WHAT YOU SHOULD DO — Show each line in the listing below that contains the word "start".

DATA EXTRACT —
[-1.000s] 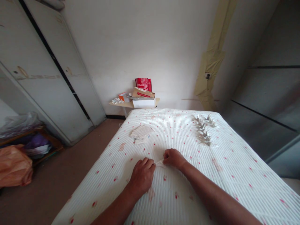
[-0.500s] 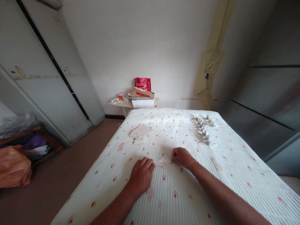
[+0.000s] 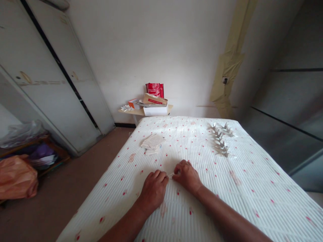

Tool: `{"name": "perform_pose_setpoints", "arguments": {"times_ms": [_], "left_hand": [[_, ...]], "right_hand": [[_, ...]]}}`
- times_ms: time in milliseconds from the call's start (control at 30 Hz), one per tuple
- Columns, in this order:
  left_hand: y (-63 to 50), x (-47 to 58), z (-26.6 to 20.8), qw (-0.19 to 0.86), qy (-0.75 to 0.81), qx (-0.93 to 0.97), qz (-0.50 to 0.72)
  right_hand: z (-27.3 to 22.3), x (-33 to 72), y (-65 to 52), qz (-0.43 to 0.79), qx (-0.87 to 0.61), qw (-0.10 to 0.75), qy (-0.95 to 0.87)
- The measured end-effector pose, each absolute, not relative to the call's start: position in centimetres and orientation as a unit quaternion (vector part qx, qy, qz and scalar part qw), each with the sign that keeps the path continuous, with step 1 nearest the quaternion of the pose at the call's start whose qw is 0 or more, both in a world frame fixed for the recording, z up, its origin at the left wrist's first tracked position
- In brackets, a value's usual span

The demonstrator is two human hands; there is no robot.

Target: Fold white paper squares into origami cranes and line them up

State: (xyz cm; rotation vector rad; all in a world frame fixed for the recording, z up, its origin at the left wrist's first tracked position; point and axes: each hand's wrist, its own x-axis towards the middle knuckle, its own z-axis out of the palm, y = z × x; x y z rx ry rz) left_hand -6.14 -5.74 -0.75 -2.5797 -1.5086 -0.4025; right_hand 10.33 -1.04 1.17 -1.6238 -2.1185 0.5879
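The bed's quilted cover point(image 3: 186, 211), ribbed and padded, gives a soft base, so I judge creases pressed on it will come out less crisp than on a hard top. The left hand point(image 3: 154, 188) pinches one end of a small paper piece point(image 3: 171, 175) lying between the hands; the right hand point(image 3: 187, 175) has its fingers drawn narrow over the other end, but whether they grip or press I cannot tell. The paper should be feather-light, bendable and easily torn, best held at its edges. As for writing, the red bag point(image 3: 153, 90) and the brown cardboard point(image 3: 153, 98) carry lettering too small to read; the stacked sheets point(image 3: 152, 142) show rows of fine, illegible print.
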Motion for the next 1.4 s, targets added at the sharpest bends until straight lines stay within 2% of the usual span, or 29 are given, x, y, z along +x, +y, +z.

OUTPUT FOR THIS EXERCISE —
- times_ms: time in milliseconds from the call's start (control at 30 Hz), one per tuple
- The measured end-effector pose, each absolute, not relative to the call's start: position in centimetres and orientation as a unit quaternion (vector part qx, qy, qz and scalar part qw), each with the sign that keeps the path continuous, with step 1 nearest the quaternion of the pose at the call's start whose qw is 0 or more, both in a world frame fixed for the recording, z up, its origin at the left wrist's first tracked position

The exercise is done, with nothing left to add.